## [EXERCISE]
Images are to be dropped, and the rest of the data reproduced exactly.

## [DATA SEGMENT]
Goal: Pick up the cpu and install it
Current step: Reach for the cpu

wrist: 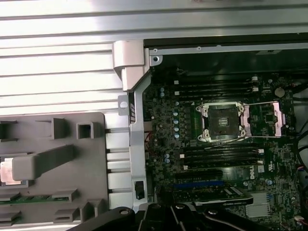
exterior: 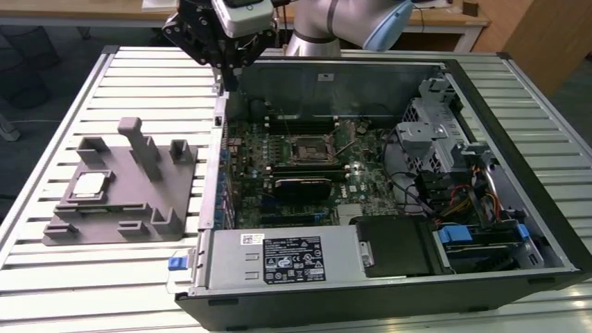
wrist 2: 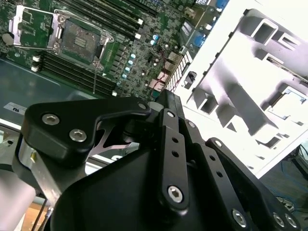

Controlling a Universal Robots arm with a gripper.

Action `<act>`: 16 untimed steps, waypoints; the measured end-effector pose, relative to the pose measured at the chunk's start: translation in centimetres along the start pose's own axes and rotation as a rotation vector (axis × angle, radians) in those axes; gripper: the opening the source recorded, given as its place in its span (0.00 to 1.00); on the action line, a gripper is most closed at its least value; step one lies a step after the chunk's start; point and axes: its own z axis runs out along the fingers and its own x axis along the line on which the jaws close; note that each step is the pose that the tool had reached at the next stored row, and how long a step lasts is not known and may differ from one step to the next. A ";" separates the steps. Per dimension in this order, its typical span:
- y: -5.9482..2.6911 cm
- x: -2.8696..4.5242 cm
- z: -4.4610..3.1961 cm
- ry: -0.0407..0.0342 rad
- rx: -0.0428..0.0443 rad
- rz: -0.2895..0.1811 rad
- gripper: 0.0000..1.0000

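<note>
An open computer case lies on its side on a slatted metal table. A grey power supply sits at its near end, with the green motherboard beyond. The processor socket is empty, its cover plate swung open. Just beside the case, on the exterior view's left, a grey plastic tray with upright posts holds the cpu flat in a recess. A wooden desk stands behind the table. The arm's gripper hangs above the case's far corner, pointing down, drawn closed and holding nothing.
</note>
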 end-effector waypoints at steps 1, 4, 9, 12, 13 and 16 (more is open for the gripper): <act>-0.01 0.09 0.00 0.0000 0.0000 0.000 0.11; -0.03 0.36 0.01 0.0000 -0.0001 0.000 0.11; -0.06 0.73 0.03 0.0000 0.0000 0.000 0.11; -0.07 0.92 0.04 0.0000 0.0000 0.000 0.11; -0.08 0.99 0.04 0.0000 0.0000 0.000 0.11; -0.10 1.23 0.05 0.0001 0.0001 0.000 0.11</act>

## [REPLY TO THE TASK]
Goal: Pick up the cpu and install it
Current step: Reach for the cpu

wrist: 
exterior: 
wrist 2: 

Controlling a Universal Robots arm with a gripper.

Action `<act>`: 16 untimed steps, waypoints; the measured end-effector pose, relative to the pose measured at the chunk's start: translation in centimetres along the start pose's own axes and rotation as a rotation vector (axis × angle, radians) in those axes; gripper: the opening the source recorded, given as its place in its span (0.00 to 1.00); on the action line, a gripper is most closed at its least value; step one lies a step after the chunk's start; point and axes: its own z axis runs out along the fingers and its own x axis along the line on which the jaws close; note that each step is the pose that the tool had reached at the next stored row, and how long a step lasts is not known and may differ from one step to the next. A ";" separates the steps. Per dimension in this order, its typical span:
- y: -5.9482..2.6911 cm
- x: -2.8696..4.5242 cm
- z: -4.4610..3.1961 cm
- ry: -0.0407..0.0342 rad
- rx: -0.0428..0.0443 rad
- rz: -0.2895..0.1811 rad
- gripper: 0.0000..1.0000

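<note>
An open computer case lies on its side on a slatted metal table. A grey power supply sits at its near end, with the green motherboard beyond. The processor socket is empty, its cover plate swung open. Just beside the case, on the exterior view's left, a grey plastic tray with upright posts holds the cpu flat in a recess. A wooden desk stands behind the table. The arm's gripper hangs above the case's far corner, pointing down, drawn closed and holding nothing.
</note>
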 end-effector waypoints at steps 1, 4, 9, 12, 13 and 16 (more is open for the gripper): <act>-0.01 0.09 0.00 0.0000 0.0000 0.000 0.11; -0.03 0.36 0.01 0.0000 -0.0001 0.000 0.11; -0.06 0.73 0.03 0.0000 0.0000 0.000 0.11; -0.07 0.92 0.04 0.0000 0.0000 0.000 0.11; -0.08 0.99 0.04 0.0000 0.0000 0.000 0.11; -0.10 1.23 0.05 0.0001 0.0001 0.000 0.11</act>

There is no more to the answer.